> Required work: Of the lines below, copy those that hold the word "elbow".

> Records for the exercise:
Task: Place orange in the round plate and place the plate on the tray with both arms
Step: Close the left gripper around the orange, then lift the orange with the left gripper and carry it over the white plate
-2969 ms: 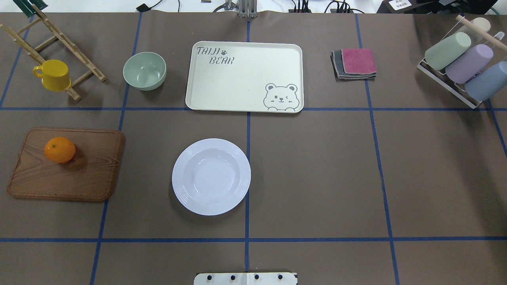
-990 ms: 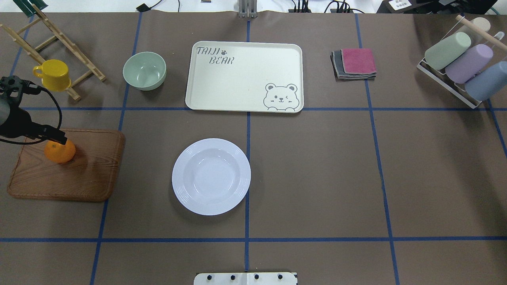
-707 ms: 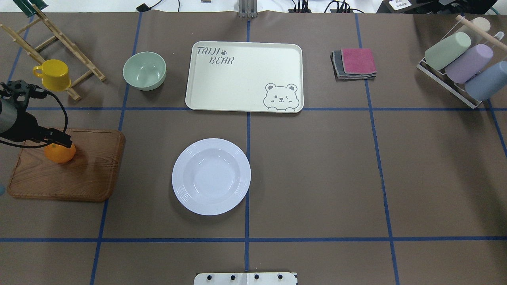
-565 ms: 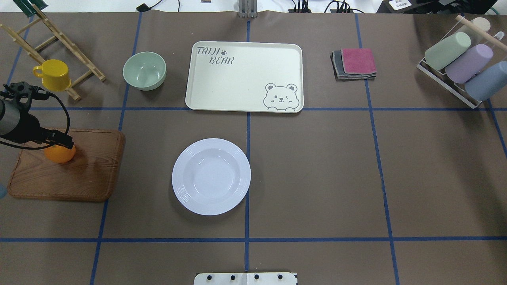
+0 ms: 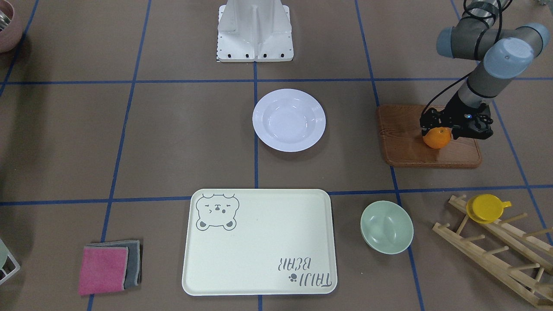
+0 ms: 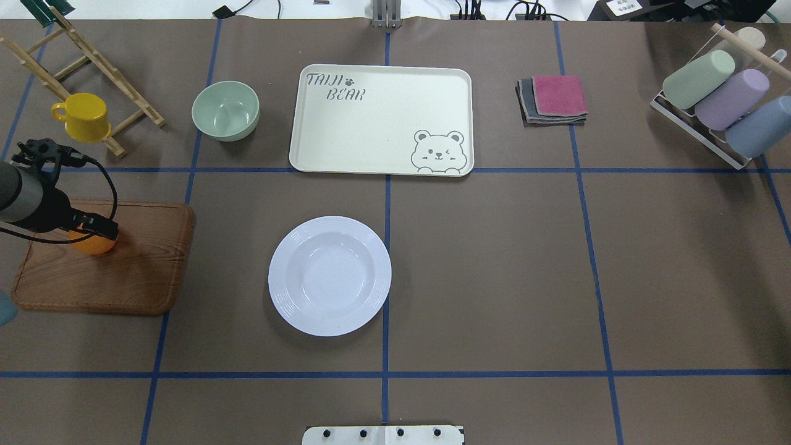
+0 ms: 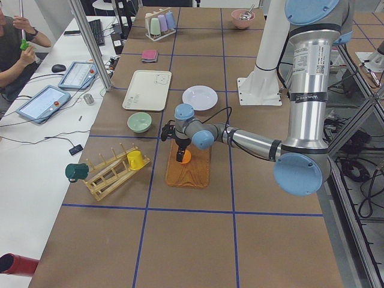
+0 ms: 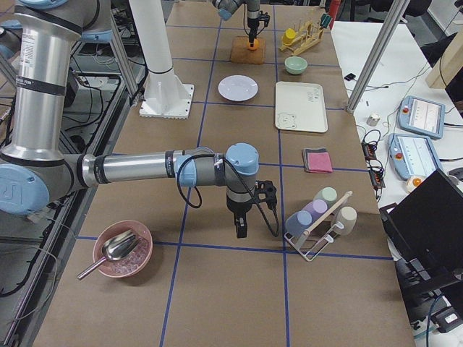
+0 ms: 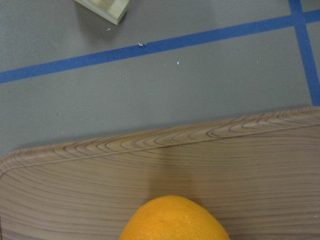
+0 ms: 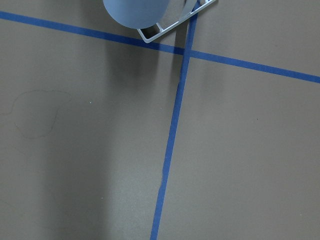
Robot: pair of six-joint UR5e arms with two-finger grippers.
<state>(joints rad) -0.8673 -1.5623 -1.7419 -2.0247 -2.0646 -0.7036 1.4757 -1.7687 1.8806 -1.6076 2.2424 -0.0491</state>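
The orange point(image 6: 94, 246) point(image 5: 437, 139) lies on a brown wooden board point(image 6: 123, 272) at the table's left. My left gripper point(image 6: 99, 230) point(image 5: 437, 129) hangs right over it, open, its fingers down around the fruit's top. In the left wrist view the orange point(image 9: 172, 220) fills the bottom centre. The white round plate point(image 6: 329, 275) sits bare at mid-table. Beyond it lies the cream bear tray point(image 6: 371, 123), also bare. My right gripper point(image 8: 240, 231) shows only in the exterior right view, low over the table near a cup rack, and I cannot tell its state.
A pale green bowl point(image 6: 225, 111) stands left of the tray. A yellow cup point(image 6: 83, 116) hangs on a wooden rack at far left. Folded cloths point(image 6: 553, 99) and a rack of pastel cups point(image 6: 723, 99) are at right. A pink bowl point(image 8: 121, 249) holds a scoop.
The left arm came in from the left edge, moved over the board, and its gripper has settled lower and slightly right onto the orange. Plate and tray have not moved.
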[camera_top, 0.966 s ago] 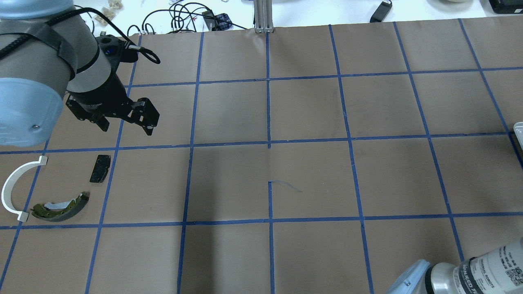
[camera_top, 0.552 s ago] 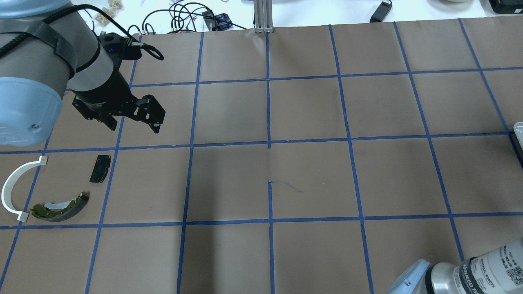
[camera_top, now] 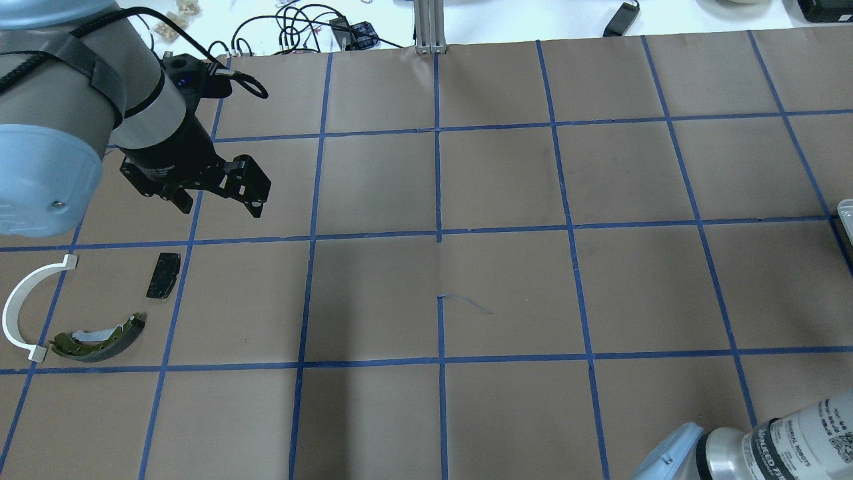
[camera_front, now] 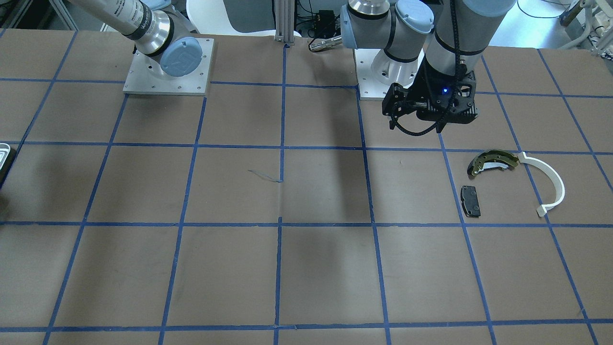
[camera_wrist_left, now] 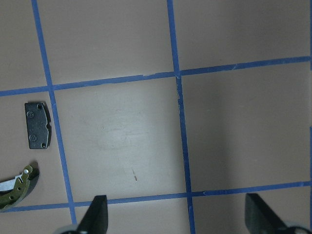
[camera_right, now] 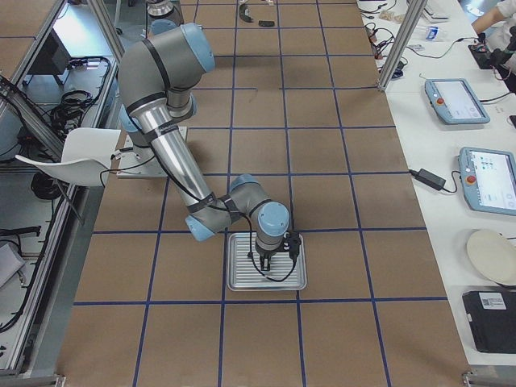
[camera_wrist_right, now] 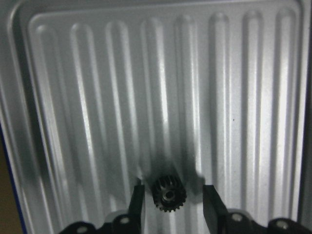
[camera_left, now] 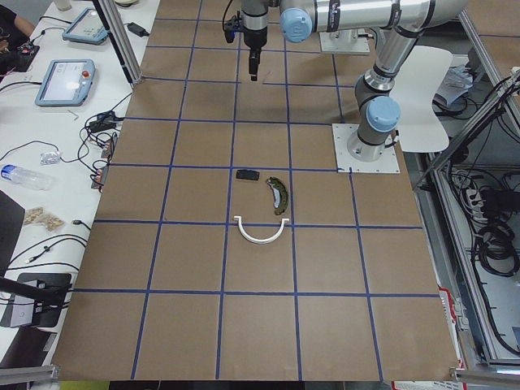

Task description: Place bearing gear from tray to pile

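- The bearing gear (camera_wrist_right: pixel 167 194) lies inside the tray (camera_wrist_right: pixel 97 97), flat on the ribbed silver floor with its centre hole facing up.
- The right end effector (camera_wrist_right: pixel 170 204) is low over the tray floor and set narrow. Its two fingers (camera_wrist_right: pixel 136 204) stand one on each side of the gear, with a slim gap on each side, and neither touches the teeth.
- In the exterior right view, the right arm bends down over the tray (camera_right: pixel 242 284), which sits on the brown, blue-taped bench (camera_top: pixel 506 287).
- At the opposite end of the bench from the tray, the left end effector (camera_top: pixel 220 207) hovers above the paper. Its fingers (camera_wrist_left: pixel 97 214) are spread wide and hold nothing.
- Slightly farther from the tray lies the pile, starting with the flat black pad (camera_top: pixel 163 275) on the bench beside a tape line.
- Farther again from the tray is the olive-gold brake shoe (camera_top: pixel 100 340), apart from the pad.
- Farthest from the tray is the white arc strip (camera_top: pixel 23 310). One end of it is just beside the brake shoe's tip.
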Action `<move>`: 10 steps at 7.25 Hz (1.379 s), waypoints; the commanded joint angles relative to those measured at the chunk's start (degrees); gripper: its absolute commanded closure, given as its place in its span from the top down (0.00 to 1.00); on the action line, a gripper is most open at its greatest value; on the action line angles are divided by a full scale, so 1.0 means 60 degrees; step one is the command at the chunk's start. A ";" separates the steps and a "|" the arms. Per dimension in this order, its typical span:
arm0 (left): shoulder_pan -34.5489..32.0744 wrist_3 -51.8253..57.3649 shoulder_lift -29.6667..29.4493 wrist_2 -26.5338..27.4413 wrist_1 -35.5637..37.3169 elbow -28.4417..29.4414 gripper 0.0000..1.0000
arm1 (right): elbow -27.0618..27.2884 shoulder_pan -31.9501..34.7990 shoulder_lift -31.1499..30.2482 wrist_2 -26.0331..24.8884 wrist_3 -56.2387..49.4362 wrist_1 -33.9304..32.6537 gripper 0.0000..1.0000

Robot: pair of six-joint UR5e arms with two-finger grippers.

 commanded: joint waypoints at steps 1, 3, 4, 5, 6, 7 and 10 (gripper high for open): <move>0.0016 0.0004 -0.0131 -0.0002 0.0102 -0.0034 1.00 | 0.0042 -0.0004 0.0028 -0.0058 0.0011 0.0002 0.39; 0.0060 -0.0069 -0.0233 -0.0278 0.0117 0.0011 1.00 | 0.0042 -0.0004 0.0028 -0.0044 0.0025 0.0016 0.12; 0.0089 -0.0084 -0.0162 -0.0846 0.0146 0.0141 1.00 | 0.0042 -0.0004 0.0014 -0.0044 0.0026 0.0016 0.12; 0.0089 -0.0099 -0.0147 -0.1098 0.0161 0.0200 1.00 | 0.0042 -0.0004 -0.0059 -0.0102 0.0040 0.0147 0.10; 0.0089 -0.0012 0.0056 -0.0926 0.0147 0.0143 1.00 | 0.0013 0.0011 -0.0190 -0.0436 0.0055 0.0192 0.07; 0.0089 -0.0011 0.0058 -0.0925 0.0031 0.0186 1.00 | -0.0059 0.0141 -0.0423 -0.0483 0.0055 0.0221 0.06; 0.0075 -0.0114 0.0058 -0.0954 -0.0044 0.0171 1.00 | 0.0130 0.1822 -0.2527 -0.0483 0.0681 0.1328 0.06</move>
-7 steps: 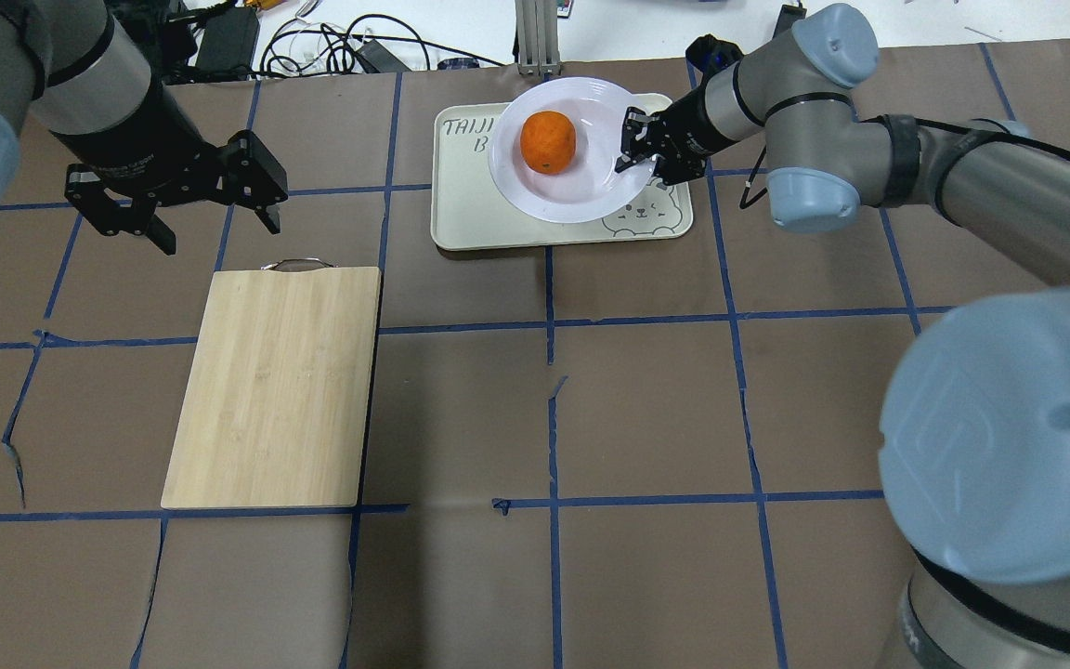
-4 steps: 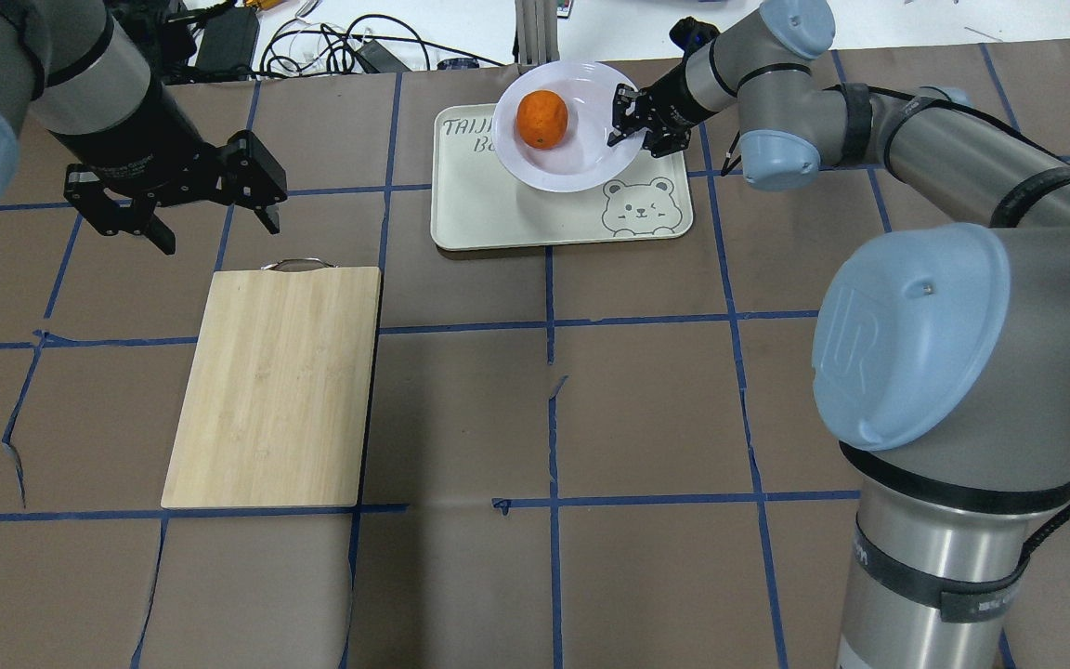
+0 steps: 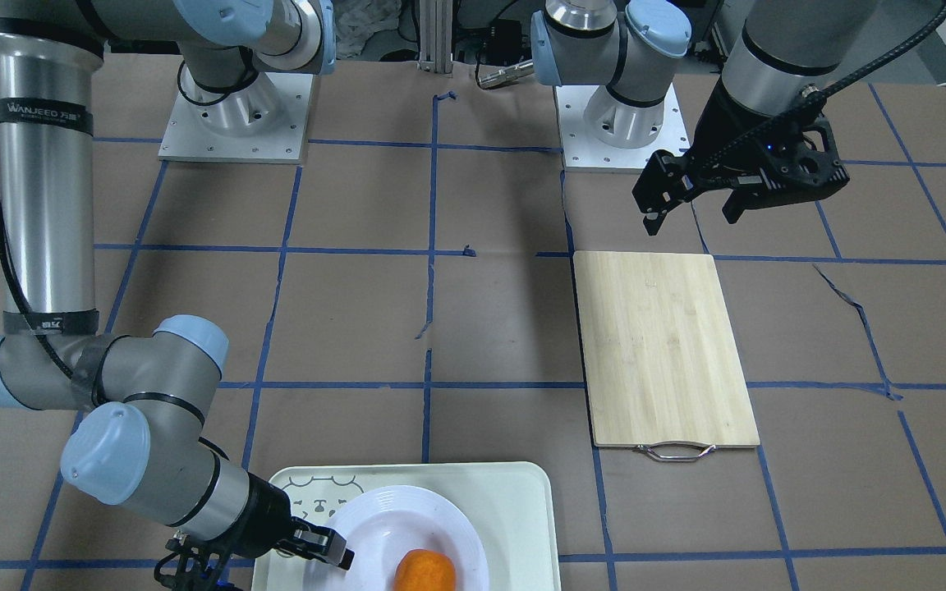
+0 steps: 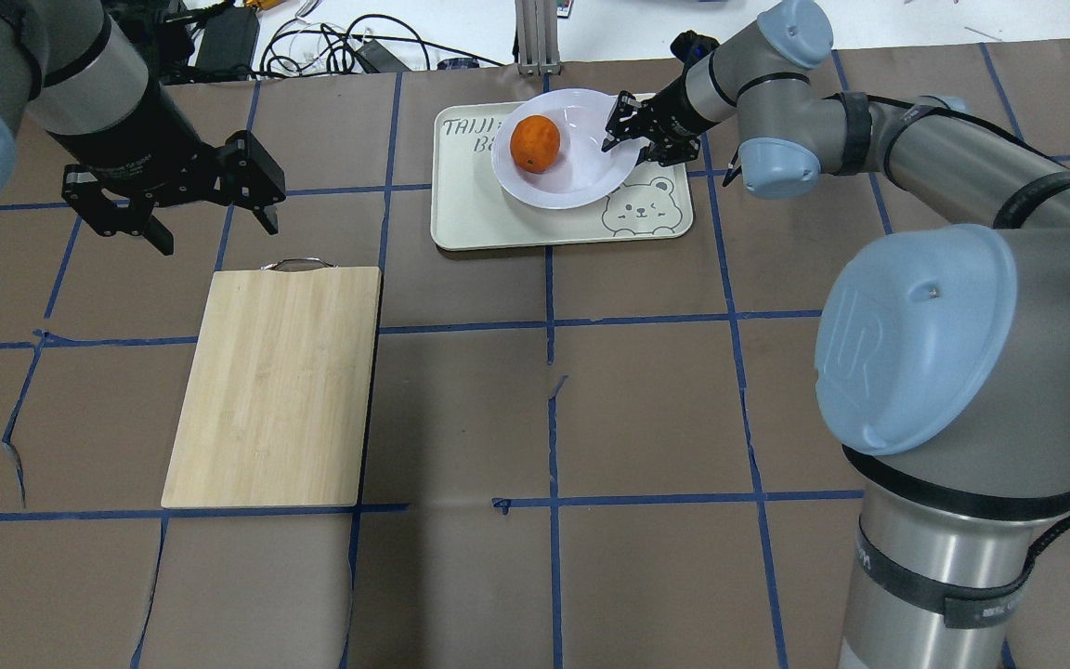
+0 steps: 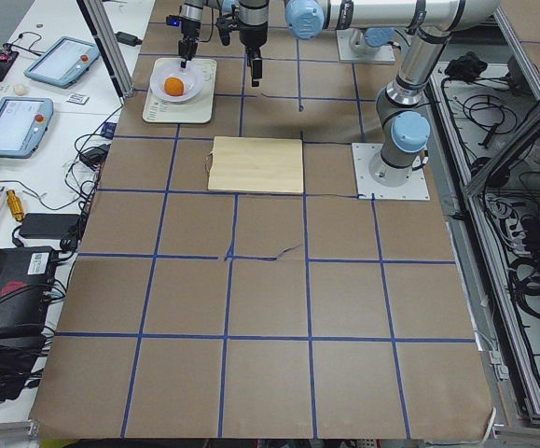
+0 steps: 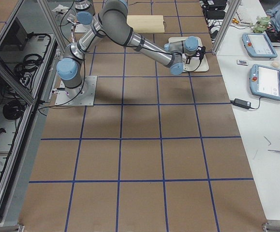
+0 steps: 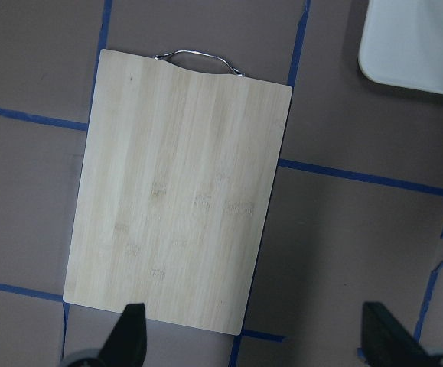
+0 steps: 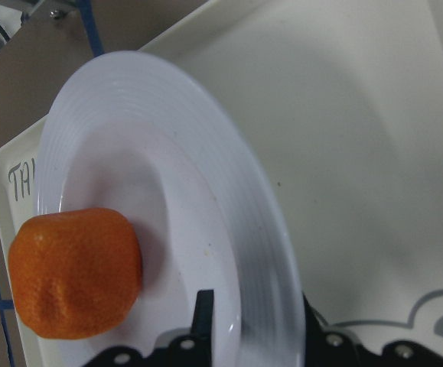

> Problem solution:
arm0 (left): shoulder_pan -34.5489..32.0744 wrist_3 -51.8253..57.3649 shoulder_lift -29.6667..29.4493 wrist_2 -26.5338..27.4413 wrist_1 -35.5637..37.3169 elbow -28.4417..29.4414 gripper 0.0000..1.0000
arm1 (right): elbow -27.0618..27.2884 shoulder_pan -31.9501..34.7990 shoulder_lift -31.1499..30.2482 wrist_2 -26.0331..24.8884 wrist_3 -56.2387..49.4362 wrist_1 -33.9304..32.6537 gripper 0.0000..1.0000

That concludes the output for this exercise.